**PROBLEM REQUIREMENTS**
Whatever the listing holds, output it without alteration.

**INFORMATION SUPPLIED**
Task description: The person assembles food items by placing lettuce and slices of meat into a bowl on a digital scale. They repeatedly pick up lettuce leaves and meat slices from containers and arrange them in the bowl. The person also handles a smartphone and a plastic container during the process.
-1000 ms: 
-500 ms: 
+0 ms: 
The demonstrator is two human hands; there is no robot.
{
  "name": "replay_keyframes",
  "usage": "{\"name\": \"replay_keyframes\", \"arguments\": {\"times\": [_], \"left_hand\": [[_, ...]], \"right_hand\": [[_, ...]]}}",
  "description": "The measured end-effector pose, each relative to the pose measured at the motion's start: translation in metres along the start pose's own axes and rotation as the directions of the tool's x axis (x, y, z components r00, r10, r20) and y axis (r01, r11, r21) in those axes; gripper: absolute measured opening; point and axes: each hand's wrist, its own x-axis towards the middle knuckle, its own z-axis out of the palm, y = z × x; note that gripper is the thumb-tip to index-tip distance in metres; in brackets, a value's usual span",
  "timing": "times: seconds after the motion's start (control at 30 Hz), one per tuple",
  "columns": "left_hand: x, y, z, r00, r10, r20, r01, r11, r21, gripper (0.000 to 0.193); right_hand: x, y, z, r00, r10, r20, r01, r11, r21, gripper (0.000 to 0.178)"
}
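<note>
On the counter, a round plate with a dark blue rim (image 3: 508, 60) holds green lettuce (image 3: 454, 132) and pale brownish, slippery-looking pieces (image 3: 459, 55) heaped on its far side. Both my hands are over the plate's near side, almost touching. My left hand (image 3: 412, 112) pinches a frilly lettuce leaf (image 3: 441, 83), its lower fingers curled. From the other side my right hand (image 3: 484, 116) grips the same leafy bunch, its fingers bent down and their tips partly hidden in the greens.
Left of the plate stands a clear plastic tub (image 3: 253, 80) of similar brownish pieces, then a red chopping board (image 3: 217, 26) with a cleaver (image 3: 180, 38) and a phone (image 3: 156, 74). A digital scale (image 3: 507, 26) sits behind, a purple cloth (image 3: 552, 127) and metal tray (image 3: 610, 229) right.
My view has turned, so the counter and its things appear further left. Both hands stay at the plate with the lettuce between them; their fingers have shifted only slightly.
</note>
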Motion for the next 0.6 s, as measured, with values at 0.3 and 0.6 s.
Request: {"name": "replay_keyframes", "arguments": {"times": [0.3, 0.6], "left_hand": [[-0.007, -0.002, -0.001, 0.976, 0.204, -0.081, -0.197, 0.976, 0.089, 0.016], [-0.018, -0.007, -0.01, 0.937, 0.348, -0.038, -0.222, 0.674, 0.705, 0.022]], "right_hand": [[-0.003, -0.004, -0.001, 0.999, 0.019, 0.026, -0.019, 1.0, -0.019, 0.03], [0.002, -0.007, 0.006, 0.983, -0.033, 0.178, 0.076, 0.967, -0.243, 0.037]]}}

**OUTPUT**
Task description: The person assembles food items by placing lettuce and slices of meat into a bowl on a digital scale. They repeatedly pick up lettuce leaves and meat slices from containers and arrange them in the bowl. The person also handles a smartphone and a plastic container during the process.
-1000 ms: 
-500 ms: 
+0 ms: 
The demonstrator is two human hands; there is no robot.
{
  "name": "replay_keyframes",
  "usage": "{\"name\": \"replay_keyframes\", \"arguments\": {\"times\": [_], \"left_hand\": [[_, ...]], \"right_hand\": [[_, ...]]}}",
  "description": "The measured end-effector pose, each relative to the pose measured at the motion's start: translation in metres along the start pose's own axes and rotation as the directions of the tool's x axis (x, y, z components r00, r10, r20) and y axis (r01, r11, r21) in those axes; gripper: absolute measured opening; point and axes: each hand's wrist, its own x-axis towards the middle knuckle, its own z-axis out of the palm, y = z × x; note that gripper is the thumb-tip to index-tip distance in metres; in brackets, a value's usual span",
  "timing": "times: seconds after the motion's start (control at 30 Hz), one per tuple",
  "columns": "left_hand: x, y, z, r00, r10, r20, r01, r11, r21, gripper (0.000 to 0.193); right_hand: x, y, z, r00, r10, r20, r01, r11, r21, gripper (0.000 to 0.178)"
}
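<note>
On the counter, a round plate with a dark blue rim (image 3: 508, 60) holds green lettuce (image 3: 454, 132) and pale brownish, slippery-looking pieces (image 3: 459, 55) heaped on its far side. Both my hands are over the plate's near side, almost touching. My left hand (image 3: 412, 112) pinches a frilly lettuce leaf (image 3: 441, 83), its lower fingers curled. From the other side my right hand (image 3: 484, 116) grips the same leafy bunch, its fingers bent down and their tips partly hidden in the greens.
Left of the plate stands a clear plastic tub (image 3: 253, 80) of similar brownish pieces, then a red chopping board (image 3: 217, 26) with a cleaver (image 3: 180, 38) and a phone (image 3: 156, 74). A digital scale (image 3: 507, 26) sits behind, a purple cloth (image 3: 552, 127) and metal tray (image 3: 610, 229) right.
My view has turned, so the counter and its things appear further left. Both hands stay at the plate with the lettuce between them; their fingers have shifted only slightly.
</note>
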Motion for the next 0.6 s, as measured, with values at 0.3 and 0.6 s.
Request: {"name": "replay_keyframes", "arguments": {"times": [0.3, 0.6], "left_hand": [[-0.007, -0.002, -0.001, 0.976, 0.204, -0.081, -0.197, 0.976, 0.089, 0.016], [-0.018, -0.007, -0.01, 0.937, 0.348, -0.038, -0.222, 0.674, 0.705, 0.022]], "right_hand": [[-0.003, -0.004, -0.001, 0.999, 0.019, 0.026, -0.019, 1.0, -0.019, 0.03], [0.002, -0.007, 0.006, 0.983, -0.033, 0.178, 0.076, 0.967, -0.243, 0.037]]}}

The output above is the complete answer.